The bay is sheltered and about 4 km wide, with about one kilometer between the headlands. The central bay has deep water, but there are wide intertidal zones around the coast. Motukiore Island is just inside Manganese Point and joined to it by a causeway at low tide, although the only practical access is by water. The contours of a defensive on the island are still clearly visible.

Solomon's Point divides the bay into two. The point is named after the Māori chief Horomona-Kaikou.

The population was 1,941 in the 2006 Census, an increase of 255 from 2001.


Raro-ngaua was a on the eastern side of the Parua Bay entrance in the early 19th century. In 1821 or 1822, this pā was attacked by a group of Ngāti Paoa and Waikato warriors, as part of the Musket Wars.

In 1838, Thomas Stewart Scott and two partners bought land on the western side of the bay and set up a shipbuilding yard. The Governor Fitzroy, a schooner of about 43 feet (13 m), was one of the ships built here. Manganese ore lay in lumps on the point to the south of the shipyard, then known as Te Waro but now called Manganese Point. The ore was sold in 1844. In 1849, a hydrographic survey was made of Whangarei Harbour by Captain Lort Stokes in the paddle-steamer HMS Acheron. He named Parua Bay "Bad Maori Bay" and Manganese Point "Annoyance Point".

By the mid-1850s, there were four European families living in a small settlement on the western side of the bay.

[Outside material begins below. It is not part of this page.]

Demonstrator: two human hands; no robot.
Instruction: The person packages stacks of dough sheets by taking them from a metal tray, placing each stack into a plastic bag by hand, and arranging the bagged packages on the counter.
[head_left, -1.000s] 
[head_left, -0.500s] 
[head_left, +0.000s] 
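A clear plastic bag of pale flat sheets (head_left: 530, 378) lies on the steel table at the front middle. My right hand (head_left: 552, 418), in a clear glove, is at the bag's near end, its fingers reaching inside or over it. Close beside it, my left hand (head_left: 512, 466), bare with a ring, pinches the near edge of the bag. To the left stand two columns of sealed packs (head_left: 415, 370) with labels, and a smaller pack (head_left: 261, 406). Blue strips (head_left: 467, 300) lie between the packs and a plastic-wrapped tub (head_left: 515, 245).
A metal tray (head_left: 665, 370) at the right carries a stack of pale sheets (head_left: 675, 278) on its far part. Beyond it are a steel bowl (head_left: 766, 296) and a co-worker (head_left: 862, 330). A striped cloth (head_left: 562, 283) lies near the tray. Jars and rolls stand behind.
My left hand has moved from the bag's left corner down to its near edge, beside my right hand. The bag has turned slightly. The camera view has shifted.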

The Government purchased 10,000 acres (4,000 ha) at Parua Bay in 1858, and the land was subsequently settled by people mostly under the "Forty Acre Scheme" which gave a parcel of 40 acres (16 ha) to any settler older than 18 years, subject to a few conditions.

An Irish surveyor called James Irwin Wilson settled in the Nook in 1858, and fell in love with Joanna Munro, the daughter of a Nova Scotian settler from Munro Bay. Her father, John Munro, was unhappy that Wilson had bought land that he wanted, and opposed their union. The pair tried to elope but were caught. A second elopement was successful and they married in Auckland. John Munro eventually accepted the marriage, and one of James' brothers later married Joanna's sister.